Впервые в жизни, быть может, подумал об этом Вотан и чувство неловкого смущения, какого-то стыда неприятно щемило сердце. Он вспомнил о том, что в этой стране выросли его дети и что они пользуются теми же правами, как дети граждан этой страны. И сам он, старый Вотан, бывший германский подданный и до настоящего времени верный слуга Германии, был отличен в России и получил все то, о чем едва ли может мечтать природный русский человек. Вспомнил Вотан и о многочисленных своих друзьях в этой стране, и опять чувство стыда вызвало на его лице яркий румянец. Но он тотчас же взял себя в руки и презрительно улыбнулся.

— Поздно теперь! — шепнул он. — Так уж и доживу до конца. Нельзя меняться на склоне жизни!..

А поезд проносился мимо станций, и все дальше и дальше от берегов Тихого океана был старый делец. С каждым часом ближе становилась граница, и невольно скорее и нетерпеливее билось сердце Вотана.

Вот и Эйдкунен.

Германские жандармы, берлинские кондукторы, выкрики официантов и немецкие, не переходившие еще русской границы газеты.

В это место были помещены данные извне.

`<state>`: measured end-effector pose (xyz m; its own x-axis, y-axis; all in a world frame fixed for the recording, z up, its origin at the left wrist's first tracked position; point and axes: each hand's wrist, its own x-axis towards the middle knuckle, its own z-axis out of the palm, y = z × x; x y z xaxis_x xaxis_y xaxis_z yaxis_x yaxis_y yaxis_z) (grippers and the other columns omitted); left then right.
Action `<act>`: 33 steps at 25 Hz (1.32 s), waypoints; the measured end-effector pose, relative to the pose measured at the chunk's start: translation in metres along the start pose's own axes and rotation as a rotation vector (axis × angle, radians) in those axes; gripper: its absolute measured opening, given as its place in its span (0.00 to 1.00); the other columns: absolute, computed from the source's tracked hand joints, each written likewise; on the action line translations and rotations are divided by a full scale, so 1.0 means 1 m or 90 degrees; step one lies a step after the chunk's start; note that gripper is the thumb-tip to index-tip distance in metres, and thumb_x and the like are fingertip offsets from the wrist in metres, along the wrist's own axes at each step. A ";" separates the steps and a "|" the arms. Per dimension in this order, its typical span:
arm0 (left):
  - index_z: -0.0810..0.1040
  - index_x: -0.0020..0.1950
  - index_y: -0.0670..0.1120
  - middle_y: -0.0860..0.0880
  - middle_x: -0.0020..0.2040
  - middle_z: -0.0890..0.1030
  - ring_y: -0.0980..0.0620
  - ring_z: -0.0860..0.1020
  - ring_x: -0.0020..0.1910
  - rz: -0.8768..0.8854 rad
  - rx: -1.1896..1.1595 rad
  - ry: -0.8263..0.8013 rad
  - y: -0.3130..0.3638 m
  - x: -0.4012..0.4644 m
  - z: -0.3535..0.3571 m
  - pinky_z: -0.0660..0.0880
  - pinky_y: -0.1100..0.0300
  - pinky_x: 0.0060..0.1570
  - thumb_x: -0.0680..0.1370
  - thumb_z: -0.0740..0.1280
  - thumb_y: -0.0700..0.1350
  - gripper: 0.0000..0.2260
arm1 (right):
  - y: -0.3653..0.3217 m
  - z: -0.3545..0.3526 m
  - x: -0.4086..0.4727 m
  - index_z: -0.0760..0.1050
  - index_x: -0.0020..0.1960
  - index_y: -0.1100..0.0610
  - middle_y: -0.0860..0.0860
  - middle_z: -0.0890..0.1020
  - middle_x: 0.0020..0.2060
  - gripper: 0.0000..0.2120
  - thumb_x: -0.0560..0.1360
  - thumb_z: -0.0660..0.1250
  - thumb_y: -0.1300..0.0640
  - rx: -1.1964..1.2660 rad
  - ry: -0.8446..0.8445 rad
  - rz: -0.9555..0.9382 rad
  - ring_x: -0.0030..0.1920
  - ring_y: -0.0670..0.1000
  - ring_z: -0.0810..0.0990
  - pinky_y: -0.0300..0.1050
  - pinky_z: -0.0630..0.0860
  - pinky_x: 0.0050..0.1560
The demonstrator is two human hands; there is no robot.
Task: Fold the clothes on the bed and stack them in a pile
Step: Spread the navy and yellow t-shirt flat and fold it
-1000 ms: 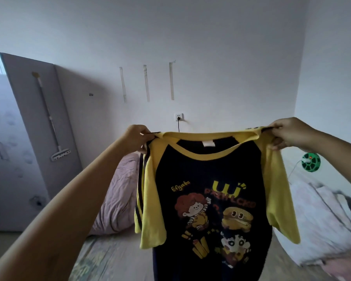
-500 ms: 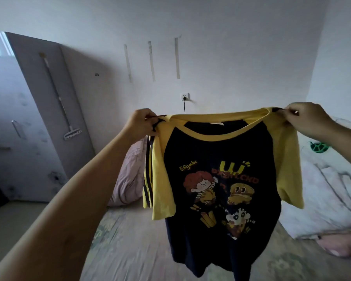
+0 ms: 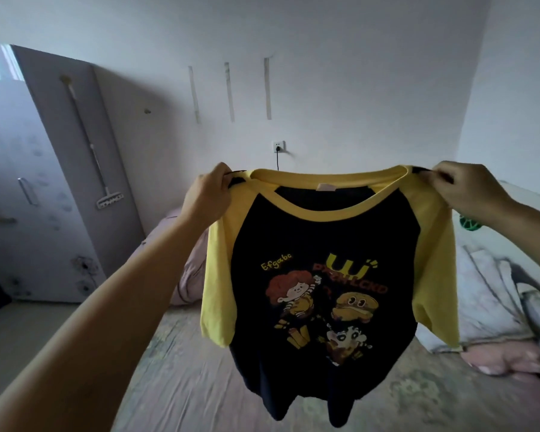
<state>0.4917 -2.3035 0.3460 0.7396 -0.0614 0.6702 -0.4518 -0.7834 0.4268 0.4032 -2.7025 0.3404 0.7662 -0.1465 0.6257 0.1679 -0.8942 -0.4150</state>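
Note:
A dark navy T-shirt (image 3: 325, 238) with yellow sleeves, a yellow collar and a cartoon print hangs in the air in front of me, print side toward me. My left hand (image 3: 208, 190) pinches its left shoulder seam and my right hand (image 3: 468, 187) pinches the right shoulder seam, so the shirt is spread wide. Its hem dangles a little above the bed (image 3: 184, 385), whose sheet is pale and patterned.
A pinkish pillow or folded quilt (image 3: 189, 275) lies behind the shirt at the left. A crumpled white-grey blanket (image 3: 493, 300) and a pink cloth (image 3: 499, 360) lie at the right. A grey wardrobe (image 3: 44, 194) stands at the left; a wall socket (image 3: 278, 147) is ahead.
The shirt has been lifted higher and spread wider, so its hem now shows above the bed. The left sleeve has unfolded and hangs flat. My view has tilted down slightly.

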 end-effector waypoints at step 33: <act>0.78 0.44 0.37 0.43 0.37 0.74 0.48 0.71 0.40 -0.281 0.009 -0.384 -0.200 -0.146 0.330 0.61 0.59 0.36 0.78 0.65 0.39 0.07 | 0.203 0.349 -0.123 0.76 0.38 0.63 0.62 0.77 0.34 0.17 0.77 0.63 0.50 -0.053 -0.321 0.268 0.38 0.62 0.76 0.50 0.64 0.33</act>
<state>0.6388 -2.3418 -0.0369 0.9978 -0.0655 -0.0130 -0.0465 -0.8213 0.5686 0.5595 -2.7185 -0.0508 0.9557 -0.2932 0.0271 -0.2427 -0.8365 -0.4913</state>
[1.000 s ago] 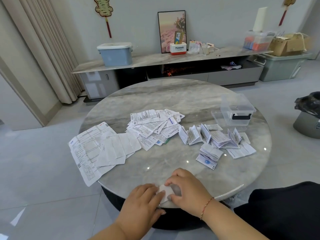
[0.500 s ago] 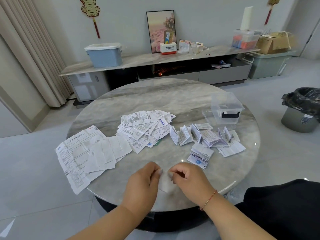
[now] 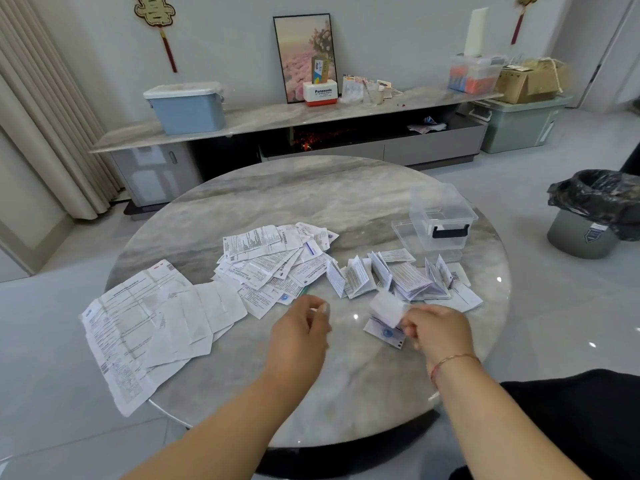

Вотан вдруг почувствовал себя помолодевшим. Он выпрямил свой сгорбленный стан, выше поднял голову, а глаза его засверкали радостнее и оживленнее.

Он сразу позабыл все те сомнения и то чувство стыда перед своей второй родиной, какие мучили его в вагоне по пути к границе.

Вотан понял, что он только немец и что всякое дыхание его, всякая капля крови его ничего не имели общего с приютившей его страной, раскинувшейся на десятки тысяч верст и оставшейся там, за германской границей, где жили какие-то случайные друзья и ненужные ему люди; с ними у него не было сердечных связей, а лишь холодные деловые отношения, полные какой-то сторожкости и смутно сознаваемой готовности к отпору и нападению.

В таком радостном и бодром настроении глава фирмы «Артиг и Вейс» прибыл в Берлин и в тот же день отправился в военное министерство, где имел свидание с Гинце. Этот делающий карьеру дипломат сообщил ему, что он получил назначение в Манчжурию и Китай, куда он отправляется вместе с известным археологом доктором Луженом, которого лично знает и очень уважает имперский канцлер, считающий этого полуученого, полуофициального агента правительства одним из изумительнейших по способностям дипломатов и агитаторов.

В заключение своей первой беседы Гинце сообщил Вотану, что на этой неделе состоится тайное заседание комиссии государственной обороны и в связи с ним заседание в военном министерстве. На оба эти заседания правительство и решило вызвать Вотана, так как многие вопросы будут касаться именно дальневосточных дел.